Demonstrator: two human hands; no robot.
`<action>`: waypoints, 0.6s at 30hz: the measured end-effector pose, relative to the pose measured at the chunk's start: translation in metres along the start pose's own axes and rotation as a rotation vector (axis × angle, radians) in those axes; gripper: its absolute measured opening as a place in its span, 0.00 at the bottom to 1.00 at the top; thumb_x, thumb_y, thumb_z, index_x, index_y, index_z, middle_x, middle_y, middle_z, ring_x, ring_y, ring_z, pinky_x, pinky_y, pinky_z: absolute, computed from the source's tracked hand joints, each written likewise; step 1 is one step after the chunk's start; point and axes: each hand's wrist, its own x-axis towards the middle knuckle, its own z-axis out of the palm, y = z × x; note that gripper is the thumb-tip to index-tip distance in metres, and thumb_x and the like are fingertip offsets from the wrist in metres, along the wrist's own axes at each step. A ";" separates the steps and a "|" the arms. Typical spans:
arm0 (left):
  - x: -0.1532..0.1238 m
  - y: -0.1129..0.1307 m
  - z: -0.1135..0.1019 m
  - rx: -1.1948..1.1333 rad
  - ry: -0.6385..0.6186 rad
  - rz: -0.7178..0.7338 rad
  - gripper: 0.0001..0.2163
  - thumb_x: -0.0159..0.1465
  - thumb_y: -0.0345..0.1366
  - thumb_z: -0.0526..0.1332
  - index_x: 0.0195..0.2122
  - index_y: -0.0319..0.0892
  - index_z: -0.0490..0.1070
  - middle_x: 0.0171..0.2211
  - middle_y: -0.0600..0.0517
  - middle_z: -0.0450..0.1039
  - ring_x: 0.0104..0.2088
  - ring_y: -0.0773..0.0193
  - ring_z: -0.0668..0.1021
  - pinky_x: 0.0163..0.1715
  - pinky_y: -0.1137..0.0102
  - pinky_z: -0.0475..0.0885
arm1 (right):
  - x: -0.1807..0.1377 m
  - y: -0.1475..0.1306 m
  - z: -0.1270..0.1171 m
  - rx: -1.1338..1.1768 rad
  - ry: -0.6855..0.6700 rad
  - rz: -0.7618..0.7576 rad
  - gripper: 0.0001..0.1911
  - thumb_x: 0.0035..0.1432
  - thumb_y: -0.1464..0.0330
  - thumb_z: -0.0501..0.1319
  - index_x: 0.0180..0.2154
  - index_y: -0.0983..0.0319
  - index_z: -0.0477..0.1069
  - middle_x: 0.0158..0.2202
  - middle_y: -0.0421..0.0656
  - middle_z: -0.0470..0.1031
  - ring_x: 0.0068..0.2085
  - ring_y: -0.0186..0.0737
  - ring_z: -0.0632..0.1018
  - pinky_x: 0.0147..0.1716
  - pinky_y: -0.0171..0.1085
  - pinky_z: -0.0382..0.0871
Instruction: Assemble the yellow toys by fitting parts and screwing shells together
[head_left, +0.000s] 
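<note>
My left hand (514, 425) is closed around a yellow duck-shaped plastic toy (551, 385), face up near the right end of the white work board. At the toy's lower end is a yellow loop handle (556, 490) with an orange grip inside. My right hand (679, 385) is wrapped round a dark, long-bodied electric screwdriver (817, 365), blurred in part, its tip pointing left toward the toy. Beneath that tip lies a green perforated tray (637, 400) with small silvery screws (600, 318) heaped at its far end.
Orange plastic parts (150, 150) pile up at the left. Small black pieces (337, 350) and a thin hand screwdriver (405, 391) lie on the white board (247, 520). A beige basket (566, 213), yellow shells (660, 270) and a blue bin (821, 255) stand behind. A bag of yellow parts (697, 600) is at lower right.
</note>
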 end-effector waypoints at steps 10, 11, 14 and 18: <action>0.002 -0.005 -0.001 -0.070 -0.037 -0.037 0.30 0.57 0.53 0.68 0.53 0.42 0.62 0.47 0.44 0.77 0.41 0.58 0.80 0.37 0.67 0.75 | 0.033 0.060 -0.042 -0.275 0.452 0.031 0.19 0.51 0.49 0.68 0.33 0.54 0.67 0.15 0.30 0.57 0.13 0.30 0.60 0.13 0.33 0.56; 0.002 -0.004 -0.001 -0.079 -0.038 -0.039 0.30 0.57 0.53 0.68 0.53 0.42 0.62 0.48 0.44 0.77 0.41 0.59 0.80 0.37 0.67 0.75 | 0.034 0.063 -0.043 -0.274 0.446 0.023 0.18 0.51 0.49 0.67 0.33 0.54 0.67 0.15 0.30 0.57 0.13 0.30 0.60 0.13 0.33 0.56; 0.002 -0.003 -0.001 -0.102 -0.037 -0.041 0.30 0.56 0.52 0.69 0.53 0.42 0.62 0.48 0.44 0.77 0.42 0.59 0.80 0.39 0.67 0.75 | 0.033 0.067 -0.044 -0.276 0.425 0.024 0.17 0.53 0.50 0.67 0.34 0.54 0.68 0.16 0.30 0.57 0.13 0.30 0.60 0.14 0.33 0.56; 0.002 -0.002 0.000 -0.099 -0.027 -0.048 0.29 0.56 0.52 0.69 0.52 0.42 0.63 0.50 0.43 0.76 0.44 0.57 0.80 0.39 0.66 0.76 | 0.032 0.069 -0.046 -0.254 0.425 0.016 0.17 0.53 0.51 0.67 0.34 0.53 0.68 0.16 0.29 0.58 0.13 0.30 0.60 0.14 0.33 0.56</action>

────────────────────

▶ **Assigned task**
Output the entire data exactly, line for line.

▶ **Expected answer**
Demonstrator: two human hands; no robot.
`<action>`: waypoints, 0.6s at 30hz: the measured end-effector pose, relative to the pose measured at the chunk's start: translation in metres along the start pose's own axes and rotation as a rotation vector (axis × angle, radians) in those axes; gripper: its absolute measured opening as a place in its span, 0.00 at the bottom to 1.00 at the top; thumb_x, thumb_y, thumb_z, index_x, index_y, index_z, middle_x, middle_y, middle_z, ring_x, ring_y, ring_z, pinky_x, pinky_y, pinky_z: absolute, computed from the source's tracked hand joints, each written likewise; step 1 is one step after the chunk's start; point and axes: each hand's wrist, its own x-axis towards the middle knuckle, its own z-axis out of the palm, y = z × x; note that gripper is the thumb-tip to index-tip distance in metres, and thumb_x and the like are fingertip offsets from the wrist in metres, along the wrist's own axes at each step. A ";" separates the steps and a "|" the arms. Typical spans:
arm0 (left):
  - x: -0.1532..0.1238 m
  - y: -0.1129..0.1307 m
  - z: -0.1135..0.1019 m
  - rx: -1.1948..1.1333 rad
  - ry: -0.6385..0.6186 rad
  - rz: -0.7178..0.7338 rad
  - gripper: 0.0001..0.2163
  - thumb_x: -0.0159..0.1465
  - thumb_y: -0.0345..0.1366
  - thumb_z: -0.0526..0.1332
  - index_x: 0.0195..0.2122
  - index_y: -0.0319..0.0892
  - index_z: -0.0490..0.1070
  - middle_x: 0.0171..0.2211
  - middle_y: -0.0600..0.0517
  - middle_z: -0.0450..0.1039
  - ring_x: 0.0104..0.2088
  - ring_y: -0.0773..0.0193
  - ring_z: -0.0668..0.1021
  - pinky_x: 0.0163..0.1715
  - pinky_y: -0.1137..0.0102
  - pinky_z: -0.0475..0.0885
arm1 (right):
  - x: -0.1807..0.1377 m
  - y: -0.1475..0.1306 m
  - z: -0.1270..0.1171 m
  - rx: -1.1338..1.1768 rad
  - ry: -0.6855..0.6700 rad
  - rz: -0.7618..0.7576 rad
  - gripper: 0.0001..0.1911
  - thumb_x: 0.0035..0.1432
  - thumb_y: -0.1464..0.0330
  - thumb_z: -0.0501..0.1319
  - index_x: 0.0180..0.2154
  - index_y: -0.0983..0.0319
  - index_z: -0.0477..0.1069
  - middle_x: 0.0158..0.2202
  - middle_y: -0.0421..0.0656
  - middle_z: -0.0470..0.1031
  - ring_x: 0.0068..0.2085
  - ring_y: -0.0186..0.0737
  - ring_z: -0.0632..0.1018
  - pinky_x: 0.0147..0.1716
  - pinky_y: -0.0171..0.1085
  - pinky_z: -0.0382..0.0871
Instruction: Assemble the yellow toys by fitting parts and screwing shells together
[head_left, +0.000s] 
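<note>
My left hand (514, 425) is closed around a yellow duck-shaped plastic toy (551, 385), face up near the right end of the white work board. At the toy's lower end is a yellow loop handle (556, 490) with an orange grip inside. My right hand (679, 385) is wrapped round a dark, long-bodied electric screwdriver (817, 365), blurred in part, its tip pointing left toward the toy. Beneath that tip lies a green perforated tray (637, 400) with small silvery screws (600, 318) heaped at its far end.
Orange plastic parts (150, 150) pile up at the left. Small black pieces (337, 350) and a thin hand screwdriver (405, 391) lie on the white board (247, 520). A beige basket (566, 213), yellow shells (660, 270) and a blue bin (821, 255) stand behind. A bag of yellow parts (697, 600) is at lower right.
</note>
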 end-effector waypoints at steps 10, 11, 14 and 18: <action>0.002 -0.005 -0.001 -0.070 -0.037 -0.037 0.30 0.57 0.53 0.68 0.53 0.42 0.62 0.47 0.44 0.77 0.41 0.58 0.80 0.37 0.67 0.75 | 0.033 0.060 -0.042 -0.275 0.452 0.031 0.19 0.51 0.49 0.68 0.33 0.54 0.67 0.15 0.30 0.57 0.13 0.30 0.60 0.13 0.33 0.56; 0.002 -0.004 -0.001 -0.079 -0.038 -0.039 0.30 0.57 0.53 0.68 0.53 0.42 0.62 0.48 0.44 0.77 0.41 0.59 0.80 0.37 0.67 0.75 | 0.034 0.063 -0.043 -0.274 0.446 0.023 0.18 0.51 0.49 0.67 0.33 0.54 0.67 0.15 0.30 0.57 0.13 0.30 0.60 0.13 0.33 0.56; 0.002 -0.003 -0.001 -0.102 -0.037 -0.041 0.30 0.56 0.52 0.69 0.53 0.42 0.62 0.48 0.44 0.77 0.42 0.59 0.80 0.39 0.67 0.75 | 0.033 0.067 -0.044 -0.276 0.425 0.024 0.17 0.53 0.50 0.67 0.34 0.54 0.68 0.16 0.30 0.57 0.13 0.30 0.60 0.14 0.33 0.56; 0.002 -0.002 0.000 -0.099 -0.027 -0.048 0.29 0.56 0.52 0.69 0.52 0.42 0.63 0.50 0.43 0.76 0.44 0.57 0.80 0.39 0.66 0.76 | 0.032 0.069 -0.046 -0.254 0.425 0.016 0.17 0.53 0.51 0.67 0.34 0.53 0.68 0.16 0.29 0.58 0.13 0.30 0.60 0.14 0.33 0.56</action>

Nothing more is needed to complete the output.